Table 2. Request body parameters
Parameter	Type	Required	Example	Description
cool_down_duration	String	No	10 m	The waiting time before the auto scaling feature performs a scale-in activity. Only if the resource usage on a node remains below the scale-in threshold within the waiting time, the node is removed after the waiting time ends. Unit: minutes.
unneeded_duration	String	No	10 m	The cooldown period. Newly added nodes can be removed in scale-in activities only after the cooldown period ends. Unit: minutes.
utilization_threshold	String	No	0.5	The scale-in threshold. This threshold specifies the ratio of the resources that are requested by pods to the total resources on the node.
gpu_utilization_threshold	String	No	0.5	The scale-in threshold of GPU utilization. This threshold specifies the ratio of the GPU resources that are requested by pods to the total GPU resources on the node.
scan_interval	String	No	30s	The interval at which the cluster is scanned and evaluated for scaling. Unit: seconds.
scale_down_enabled	Boolean	No	true	Specifies whether to allow node scale-in activities. Valid values: `true`: allows node scale-in activities. `false`: does not allow node scale-in activities.
expander	String	No	least-waste	The node pool scale-out policy. Valid values: `least-waste`: the default policy. If multiple node pools meet the requirement, this policy selects the node pool that will have the least idle resources after the scale-out activity is completed. `random`: the random policy. If multiple node pools meet the requirement, this policy selects a random node pool for the scale-out activity. `priority`: the priority-based policy. If multiple node pools meet the requirement, this policy selects the node pool with the highest priority for the scale-out activity. The priorities of node pools are configured in the `cluster-autoscaler-priority-expander` ConfigMap in the kube-system namespace.
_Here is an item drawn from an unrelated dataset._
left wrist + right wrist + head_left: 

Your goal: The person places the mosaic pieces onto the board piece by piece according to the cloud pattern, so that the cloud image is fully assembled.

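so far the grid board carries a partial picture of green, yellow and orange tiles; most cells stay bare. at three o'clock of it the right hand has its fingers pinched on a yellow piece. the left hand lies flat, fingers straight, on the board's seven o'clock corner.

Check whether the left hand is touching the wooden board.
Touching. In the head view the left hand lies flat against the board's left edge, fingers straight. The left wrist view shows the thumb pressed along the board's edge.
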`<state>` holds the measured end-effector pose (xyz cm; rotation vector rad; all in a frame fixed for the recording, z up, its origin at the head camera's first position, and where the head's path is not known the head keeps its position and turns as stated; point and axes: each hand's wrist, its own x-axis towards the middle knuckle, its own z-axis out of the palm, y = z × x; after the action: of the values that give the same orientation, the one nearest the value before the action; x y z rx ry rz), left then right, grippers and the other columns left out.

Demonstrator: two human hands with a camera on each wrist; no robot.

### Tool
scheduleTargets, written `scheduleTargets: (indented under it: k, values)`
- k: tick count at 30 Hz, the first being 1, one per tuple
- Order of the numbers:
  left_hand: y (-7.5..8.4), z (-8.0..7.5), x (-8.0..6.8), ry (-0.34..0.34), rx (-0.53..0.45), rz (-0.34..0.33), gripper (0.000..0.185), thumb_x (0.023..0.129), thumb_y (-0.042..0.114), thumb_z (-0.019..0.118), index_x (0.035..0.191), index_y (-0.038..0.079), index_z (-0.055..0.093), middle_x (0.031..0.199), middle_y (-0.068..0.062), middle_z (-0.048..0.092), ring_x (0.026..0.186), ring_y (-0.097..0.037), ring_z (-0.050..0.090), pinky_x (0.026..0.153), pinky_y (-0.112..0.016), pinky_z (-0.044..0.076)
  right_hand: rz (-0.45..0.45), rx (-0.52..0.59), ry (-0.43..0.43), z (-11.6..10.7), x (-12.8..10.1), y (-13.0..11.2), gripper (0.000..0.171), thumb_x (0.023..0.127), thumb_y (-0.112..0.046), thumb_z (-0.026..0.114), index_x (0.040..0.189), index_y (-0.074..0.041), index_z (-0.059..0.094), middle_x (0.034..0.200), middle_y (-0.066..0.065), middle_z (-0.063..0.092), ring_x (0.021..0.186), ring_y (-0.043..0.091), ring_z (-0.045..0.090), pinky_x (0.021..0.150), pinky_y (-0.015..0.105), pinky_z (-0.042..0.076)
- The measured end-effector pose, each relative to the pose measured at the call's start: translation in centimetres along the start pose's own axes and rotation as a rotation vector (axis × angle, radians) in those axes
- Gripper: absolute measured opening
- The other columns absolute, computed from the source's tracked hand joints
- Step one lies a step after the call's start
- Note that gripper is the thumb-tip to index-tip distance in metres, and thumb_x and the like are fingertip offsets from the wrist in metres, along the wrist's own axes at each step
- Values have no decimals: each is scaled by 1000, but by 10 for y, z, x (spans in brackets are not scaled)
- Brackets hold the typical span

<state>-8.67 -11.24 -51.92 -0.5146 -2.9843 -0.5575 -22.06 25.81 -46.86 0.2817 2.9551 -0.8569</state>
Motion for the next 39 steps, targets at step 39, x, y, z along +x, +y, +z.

When a scale-out activity is triggered, the policy obtains the node pool priorities from the ConfigMap based on the node pool IDs and then selects the node pool with the highest priority for the scale-out activity.
skip_nodes_with_system_pods	Boolean	No	true	Specifies whether to allow the cluster autoscaler to scale in nodes that host pods in the kube-system namespace, excluding DaemonSet pods and mirror pods. Valid values: `true`: does not allow the cluster autoscaler to scale in these nodes. `false`: allows the cluster autoscaler to scale in these nodes.
skip_nodes_with_local_storage	Boolean	No	false	Specifies whether to allow the cluster autoscaler to scale in nodes that host pods mounted with local storage (such as EmptyDir volumes or HostPath volumes). Valid values: `true`: does not allow the cluster autoscaler to scale in these nodes. `false`: allows the cluster autoscaler to scale in these nodes.
daemonset_eviction_for_nodes	Boolean	No	false	Specifies whether to evict DaemonSet pods during scale-in activities. Valid values: `true`: evicts DaemonSet pods. `false`: does not evict DaemonSet pods.
max_graceful_termination_sec	Integer	No	14400s	The maximum amount of time that the cluster autoscaler waits for pods on the nodes to terminate during scale-in activities. Unit: seconds.
min_replica_count	Integer	No	0	The minimum number of pods that must be guaranteed during scale-in activities.
recycle_node_deletion_enabled	Boolean	No	false	Specifies whether to delete the corresponding Kubernetes node objects after nodes are removed in swift mode.
scale_up_from_zero	Boolean	No	true	Specifies whether the cluster autoscaler performs scale-out activities when the number of ready nodes in the cluster is zero.

Response syntax

HTTP/1.1 200 OK

Response parameters

Configure auto scaling

Examples

POST /cluster/cdde1f21ae22e483ebcb068a6eb7f****/autoscale/config HTTP/1.1
Host:cs.aliyuncs.com
Content-Type:application/json

{
  "cool_down_duration" : "10",
  "unneeded_duration" : "10",
  "utilization_threshold" : "0.5",
  "gpu_utilization_threshold" : "0.5",
  "scan_interval" : "30",
  "scale_down_enabled" : true,
  "expander" : "least-waste",
  "skip_nodes_with_system_pods" : true,
  "skip_nodes_with_local_storage" : false,
  "daemonset_eviction_for_nodes" : false,
  "max_graceful_termination_sec" : 14400,
  "min_replica_count" : 0,
  "recycle_node_deletion_enabled" : false,
  "scale_up_from_zero" : true
}

Sample success responses

JSON format

HTTP/1.1 200 OK

Error codes

For a list of error codes, see Service error codes.